Over the past several weeks, I have flipped through images of stopped-time again and again. I have looked at them in great detail and have revelled in the fullness and richness of our shared life. I have been reminded of the importance of the ordinary... the memories we make in our day-to-day life... and how they live longer and in brighter color because they are repeated again and again. And I have come to see that all that is important is not in the past.

This week, I see:

Noah, at twelve and a half, running down the soccer field, dressed in a school uniform. He looks at me, smiles wide, and the sun gleams off the braces on his teeth.

Benjamin, nearly 11, making a face at his little brother during dinner and both of them erupting into giggles that fill the dining room and spread quickly to their siblings.

Josiah, newly 7, making a list of the books he has read this week to turn into his teacher at school. The list is then put carefully into a folder and added to his backpack and he smiles to himself at his preparedness.

Elizabeth, five-years-old, gathering snacks to put in her Kai-Lan lunch box, relishing the organization of it all and the deep feeling of inclusion she feels in finally being old enough to actually go to school.

Stopping time is good. But, I don't want to live in a place where all those images remain stopped. I loved those moments. I loved my babies as babies, as toddlers, as preschoolers and I love them now. I soaked up those minutes and I expect to do nothing less in this new season of life. It looks different. It feels different. It really IS different. But memories are being made in real time today. My children are running and smiling and laughing and we have things to store up right now. This new season of parenting may be unfamiliar but this too, is good.

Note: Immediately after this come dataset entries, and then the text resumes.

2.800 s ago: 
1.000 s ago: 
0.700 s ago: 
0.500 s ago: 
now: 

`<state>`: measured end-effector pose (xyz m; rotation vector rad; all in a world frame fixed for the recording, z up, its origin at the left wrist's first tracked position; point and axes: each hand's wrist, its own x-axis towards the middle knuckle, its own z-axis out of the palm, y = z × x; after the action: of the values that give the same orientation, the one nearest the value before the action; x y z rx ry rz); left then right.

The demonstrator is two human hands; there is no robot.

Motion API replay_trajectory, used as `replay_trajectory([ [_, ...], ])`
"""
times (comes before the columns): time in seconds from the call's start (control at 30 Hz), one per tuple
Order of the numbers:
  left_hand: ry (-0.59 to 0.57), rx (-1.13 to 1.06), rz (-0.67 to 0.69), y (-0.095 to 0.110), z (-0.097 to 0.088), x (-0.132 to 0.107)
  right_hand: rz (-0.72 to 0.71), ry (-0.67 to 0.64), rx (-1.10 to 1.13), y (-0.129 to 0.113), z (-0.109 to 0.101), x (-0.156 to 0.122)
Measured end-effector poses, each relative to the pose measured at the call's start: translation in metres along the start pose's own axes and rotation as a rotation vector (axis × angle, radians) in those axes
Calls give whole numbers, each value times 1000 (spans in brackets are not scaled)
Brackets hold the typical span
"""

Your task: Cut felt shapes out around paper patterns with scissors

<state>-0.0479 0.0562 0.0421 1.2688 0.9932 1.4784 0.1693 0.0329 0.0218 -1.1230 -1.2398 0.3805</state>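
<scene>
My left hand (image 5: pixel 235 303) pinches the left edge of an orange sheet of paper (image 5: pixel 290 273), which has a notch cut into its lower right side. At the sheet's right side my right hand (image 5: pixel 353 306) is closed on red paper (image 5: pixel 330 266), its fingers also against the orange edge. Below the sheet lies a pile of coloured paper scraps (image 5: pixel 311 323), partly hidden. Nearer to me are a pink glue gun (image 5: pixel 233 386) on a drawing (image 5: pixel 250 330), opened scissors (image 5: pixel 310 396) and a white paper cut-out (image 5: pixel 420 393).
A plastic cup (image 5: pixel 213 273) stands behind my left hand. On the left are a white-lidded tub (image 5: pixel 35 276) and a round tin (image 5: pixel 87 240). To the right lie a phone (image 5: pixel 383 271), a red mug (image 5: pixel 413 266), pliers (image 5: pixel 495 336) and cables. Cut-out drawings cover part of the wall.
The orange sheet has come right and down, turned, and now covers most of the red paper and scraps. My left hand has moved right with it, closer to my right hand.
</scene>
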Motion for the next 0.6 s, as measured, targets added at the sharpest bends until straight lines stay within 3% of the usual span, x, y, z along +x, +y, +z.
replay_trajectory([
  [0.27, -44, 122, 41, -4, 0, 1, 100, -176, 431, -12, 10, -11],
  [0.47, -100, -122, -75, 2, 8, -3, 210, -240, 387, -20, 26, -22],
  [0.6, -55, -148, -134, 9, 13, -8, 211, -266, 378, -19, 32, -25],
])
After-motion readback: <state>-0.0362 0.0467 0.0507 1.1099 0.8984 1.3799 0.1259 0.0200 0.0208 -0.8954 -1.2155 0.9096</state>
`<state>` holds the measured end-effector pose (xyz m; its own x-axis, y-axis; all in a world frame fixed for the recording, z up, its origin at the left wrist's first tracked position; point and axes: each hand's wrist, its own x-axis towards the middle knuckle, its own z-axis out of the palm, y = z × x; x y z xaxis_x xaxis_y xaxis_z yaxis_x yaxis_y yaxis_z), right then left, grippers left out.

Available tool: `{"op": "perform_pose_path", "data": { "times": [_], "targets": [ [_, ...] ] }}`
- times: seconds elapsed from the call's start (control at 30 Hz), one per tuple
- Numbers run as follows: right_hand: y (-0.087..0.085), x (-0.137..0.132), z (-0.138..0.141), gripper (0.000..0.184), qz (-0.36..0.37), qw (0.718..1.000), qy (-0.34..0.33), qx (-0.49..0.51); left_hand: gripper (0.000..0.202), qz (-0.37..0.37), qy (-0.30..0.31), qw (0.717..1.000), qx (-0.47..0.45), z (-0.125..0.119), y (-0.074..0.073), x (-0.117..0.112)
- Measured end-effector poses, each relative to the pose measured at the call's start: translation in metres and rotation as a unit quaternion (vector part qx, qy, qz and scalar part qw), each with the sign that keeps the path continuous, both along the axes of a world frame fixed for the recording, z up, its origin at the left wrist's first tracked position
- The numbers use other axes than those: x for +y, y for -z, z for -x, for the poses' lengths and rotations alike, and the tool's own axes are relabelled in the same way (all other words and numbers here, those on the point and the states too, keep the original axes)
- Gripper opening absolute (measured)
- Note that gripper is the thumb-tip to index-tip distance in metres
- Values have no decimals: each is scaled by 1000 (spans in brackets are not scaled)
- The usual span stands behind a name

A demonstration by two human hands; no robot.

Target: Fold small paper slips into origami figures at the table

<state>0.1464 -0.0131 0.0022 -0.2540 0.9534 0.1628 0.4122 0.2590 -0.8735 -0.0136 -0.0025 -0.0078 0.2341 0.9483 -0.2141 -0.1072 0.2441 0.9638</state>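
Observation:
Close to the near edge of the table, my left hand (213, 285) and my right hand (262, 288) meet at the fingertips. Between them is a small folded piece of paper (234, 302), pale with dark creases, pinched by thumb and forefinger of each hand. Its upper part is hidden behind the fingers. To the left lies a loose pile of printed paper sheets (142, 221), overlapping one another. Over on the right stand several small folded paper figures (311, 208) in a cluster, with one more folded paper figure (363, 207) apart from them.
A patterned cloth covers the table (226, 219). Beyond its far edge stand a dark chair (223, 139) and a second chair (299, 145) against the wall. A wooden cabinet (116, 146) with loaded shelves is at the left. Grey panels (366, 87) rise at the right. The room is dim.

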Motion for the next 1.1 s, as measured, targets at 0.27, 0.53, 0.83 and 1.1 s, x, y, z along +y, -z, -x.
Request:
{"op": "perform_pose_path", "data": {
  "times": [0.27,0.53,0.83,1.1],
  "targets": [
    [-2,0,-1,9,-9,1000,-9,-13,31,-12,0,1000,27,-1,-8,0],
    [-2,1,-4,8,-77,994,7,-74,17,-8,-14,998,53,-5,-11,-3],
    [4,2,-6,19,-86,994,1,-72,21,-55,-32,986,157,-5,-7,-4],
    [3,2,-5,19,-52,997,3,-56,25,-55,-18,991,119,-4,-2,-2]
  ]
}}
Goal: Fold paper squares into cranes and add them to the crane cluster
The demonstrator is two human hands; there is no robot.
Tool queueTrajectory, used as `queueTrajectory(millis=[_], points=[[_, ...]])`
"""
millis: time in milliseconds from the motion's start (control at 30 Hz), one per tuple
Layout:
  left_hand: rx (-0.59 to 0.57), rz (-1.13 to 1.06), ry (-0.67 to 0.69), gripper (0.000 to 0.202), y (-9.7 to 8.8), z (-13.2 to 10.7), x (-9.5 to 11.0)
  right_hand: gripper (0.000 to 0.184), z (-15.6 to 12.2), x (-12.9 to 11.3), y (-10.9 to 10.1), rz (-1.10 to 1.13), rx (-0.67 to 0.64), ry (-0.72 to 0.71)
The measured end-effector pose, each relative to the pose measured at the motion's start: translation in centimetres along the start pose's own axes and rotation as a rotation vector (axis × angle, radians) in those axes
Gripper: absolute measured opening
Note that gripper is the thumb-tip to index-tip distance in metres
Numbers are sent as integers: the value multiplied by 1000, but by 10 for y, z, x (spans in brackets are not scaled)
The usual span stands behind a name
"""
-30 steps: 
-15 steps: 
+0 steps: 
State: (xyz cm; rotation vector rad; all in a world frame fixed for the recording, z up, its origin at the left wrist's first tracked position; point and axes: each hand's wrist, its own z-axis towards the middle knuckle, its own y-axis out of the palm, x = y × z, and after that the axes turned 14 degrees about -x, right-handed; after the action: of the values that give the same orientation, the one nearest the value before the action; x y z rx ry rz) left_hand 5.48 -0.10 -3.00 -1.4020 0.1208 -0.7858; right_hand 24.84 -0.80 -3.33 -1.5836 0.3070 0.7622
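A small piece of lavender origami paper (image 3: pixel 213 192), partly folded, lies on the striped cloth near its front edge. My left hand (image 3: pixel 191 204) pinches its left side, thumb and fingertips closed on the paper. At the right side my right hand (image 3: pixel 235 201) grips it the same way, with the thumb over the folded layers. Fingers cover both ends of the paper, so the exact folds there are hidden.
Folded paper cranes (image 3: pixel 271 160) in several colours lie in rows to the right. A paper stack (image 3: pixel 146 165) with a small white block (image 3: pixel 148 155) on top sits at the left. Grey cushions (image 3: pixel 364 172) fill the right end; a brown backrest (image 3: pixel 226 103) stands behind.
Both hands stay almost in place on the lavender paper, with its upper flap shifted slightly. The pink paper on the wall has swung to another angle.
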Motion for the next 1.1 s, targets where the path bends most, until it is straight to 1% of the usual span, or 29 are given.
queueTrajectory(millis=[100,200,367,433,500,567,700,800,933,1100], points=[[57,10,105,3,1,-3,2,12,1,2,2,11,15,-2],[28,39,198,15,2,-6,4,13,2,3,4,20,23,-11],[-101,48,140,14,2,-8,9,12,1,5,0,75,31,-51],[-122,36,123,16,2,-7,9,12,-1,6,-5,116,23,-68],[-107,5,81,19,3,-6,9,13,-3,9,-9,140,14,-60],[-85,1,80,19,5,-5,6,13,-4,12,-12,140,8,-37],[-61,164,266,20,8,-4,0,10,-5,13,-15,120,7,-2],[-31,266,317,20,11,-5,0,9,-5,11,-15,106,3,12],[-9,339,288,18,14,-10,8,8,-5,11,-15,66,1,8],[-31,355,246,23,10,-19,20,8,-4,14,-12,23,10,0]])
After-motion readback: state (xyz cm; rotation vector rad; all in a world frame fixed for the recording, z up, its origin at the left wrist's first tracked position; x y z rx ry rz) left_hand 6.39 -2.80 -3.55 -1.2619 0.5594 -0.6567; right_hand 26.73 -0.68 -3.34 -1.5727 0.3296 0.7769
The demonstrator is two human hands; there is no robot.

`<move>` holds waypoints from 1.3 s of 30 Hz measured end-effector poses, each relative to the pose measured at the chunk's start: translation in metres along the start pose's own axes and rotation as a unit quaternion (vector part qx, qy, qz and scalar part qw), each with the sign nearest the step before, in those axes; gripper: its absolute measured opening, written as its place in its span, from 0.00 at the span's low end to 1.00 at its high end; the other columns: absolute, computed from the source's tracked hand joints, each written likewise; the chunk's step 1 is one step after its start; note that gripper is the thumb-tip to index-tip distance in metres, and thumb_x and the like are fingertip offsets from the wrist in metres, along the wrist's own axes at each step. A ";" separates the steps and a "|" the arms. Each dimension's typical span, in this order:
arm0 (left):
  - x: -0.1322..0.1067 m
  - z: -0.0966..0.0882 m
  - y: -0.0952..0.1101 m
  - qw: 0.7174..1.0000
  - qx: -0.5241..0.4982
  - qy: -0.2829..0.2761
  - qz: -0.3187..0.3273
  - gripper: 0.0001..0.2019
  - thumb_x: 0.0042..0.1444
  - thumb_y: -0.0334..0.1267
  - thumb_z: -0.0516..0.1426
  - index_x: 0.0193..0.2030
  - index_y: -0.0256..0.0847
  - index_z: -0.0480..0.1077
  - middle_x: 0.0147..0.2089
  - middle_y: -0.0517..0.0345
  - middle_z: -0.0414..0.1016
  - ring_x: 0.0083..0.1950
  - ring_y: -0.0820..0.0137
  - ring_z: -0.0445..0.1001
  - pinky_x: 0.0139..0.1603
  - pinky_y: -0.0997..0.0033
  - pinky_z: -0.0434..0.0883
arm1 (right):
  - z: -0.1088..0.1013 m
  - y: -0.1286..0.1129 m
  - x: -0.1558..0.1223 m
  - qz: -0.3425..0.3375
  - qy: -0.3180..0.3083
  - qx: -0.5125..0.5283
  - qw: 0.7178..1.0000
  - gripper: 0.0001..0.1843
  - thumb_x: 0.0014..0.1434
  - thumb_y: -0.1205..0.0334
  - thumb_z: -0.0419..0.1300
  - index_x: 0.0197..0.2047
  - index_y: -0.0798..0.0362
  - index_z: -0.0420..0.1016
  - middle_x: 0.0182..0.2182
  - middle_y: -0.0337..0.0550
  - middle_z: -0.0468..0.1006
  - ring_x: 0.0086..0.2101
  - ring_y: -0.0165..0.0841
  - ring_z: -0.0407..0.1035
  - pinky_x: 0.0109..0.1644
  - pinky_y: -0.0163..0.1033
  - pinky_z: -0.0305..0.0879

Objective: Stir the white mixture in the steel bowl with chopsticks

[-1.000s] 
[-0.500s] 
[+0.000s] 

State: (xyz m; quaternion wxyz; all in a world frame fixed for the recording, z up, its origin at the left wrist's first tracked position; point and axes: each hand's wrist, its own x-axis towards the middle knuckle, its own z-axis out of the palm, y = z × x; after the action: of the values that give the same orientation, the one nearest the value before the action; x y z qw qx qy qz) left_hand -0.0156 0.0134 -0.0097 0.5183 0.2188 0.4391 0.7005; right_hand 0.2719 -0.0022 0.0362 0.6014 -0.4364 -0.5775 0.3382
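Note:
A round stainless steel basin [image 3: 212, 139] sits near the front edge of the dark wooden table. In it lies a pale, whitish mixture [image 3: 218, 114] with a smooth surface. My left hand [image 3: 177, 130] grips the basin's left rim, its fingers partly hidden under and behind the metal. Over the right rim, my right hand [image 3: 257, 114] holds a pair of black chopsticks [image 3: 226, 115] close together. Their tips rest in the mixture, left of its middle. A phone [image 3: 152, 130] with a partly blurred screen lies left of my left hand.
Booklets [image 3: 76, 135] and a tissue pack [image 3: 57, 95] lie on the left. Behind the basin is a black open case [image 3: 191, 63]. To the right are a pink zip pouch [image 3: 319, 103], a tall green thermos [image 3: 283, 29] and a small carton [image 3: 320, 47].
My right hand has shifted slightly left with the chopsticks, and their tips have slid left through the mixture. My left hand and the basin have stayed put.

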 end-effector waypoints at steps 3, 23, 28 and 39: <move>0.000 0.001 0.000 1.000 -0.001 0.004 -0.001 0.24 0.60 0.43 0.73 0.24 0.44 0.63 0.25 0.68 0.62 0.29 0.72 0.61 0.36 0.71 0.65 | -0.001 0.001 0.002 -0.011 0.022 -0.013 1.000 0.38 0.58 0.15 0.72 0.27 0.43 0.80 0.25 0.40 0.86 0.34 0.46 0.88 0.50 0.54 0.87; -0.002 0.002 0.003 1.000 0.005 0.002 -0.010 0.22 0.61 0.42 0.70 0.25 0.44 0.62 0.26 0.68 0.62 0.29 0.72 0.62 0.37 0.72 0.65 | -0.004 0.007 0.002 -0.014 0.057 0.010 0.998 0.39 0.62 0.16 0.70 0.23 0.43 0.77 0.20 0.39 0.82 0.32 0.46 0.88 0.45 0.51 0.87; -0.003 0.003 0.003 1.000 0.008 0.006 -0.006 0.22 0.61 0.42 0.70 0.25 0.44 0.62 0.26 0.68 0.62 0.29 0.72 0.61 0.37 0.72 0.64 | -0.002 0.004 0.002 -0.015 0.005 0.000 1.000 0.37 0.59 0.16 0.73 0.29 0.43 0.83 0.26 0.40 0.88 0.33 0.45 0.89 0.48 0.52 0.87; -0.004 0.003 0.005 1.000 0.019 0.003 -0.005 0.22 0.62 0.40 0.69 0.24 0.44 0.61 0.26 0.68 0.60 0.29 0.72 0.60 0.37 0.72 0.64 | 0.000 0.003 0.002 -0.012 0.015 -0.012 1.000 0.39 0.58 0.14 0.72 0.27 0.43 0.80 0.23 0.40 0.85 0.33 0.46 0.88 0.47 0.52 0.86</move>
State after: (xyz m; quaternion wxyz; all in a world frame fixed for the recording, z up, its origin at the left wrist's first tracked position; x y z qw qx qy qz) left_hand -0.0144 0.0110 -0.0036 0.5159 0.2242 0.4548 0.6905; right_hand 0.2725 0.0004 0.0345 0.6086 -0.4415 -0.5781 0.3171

Today, I will let the clock run but make time and find energy to let myself see this in all it's wonder. The endless job of parenting marches on and I don't want to miss a thing.

Blessings on your day.

1 comment:

3timesamom said...

Your post brought tears to my eyes! As I sit and read this I can't help but think back on my 2 boys who are 11 and 8. They grow up so quickly, as toddlers I couldn't even imagine them being the ages they are today. This year we sent our oldest son to Middle School. It seems like only yesterday I was walking him down the kindergarten hallway at school! I still have a 3 year old daughter at home, and your blog has reminded me to cherish the moments with her, the sometimes constantly interrupted days (like today) when I long for a few minutes to myself, I need to stop and remember that in a very short time, I too will be where you are today, all my babies at school and reflecting on days gone by! Thank you for your memories, and gentle reminders.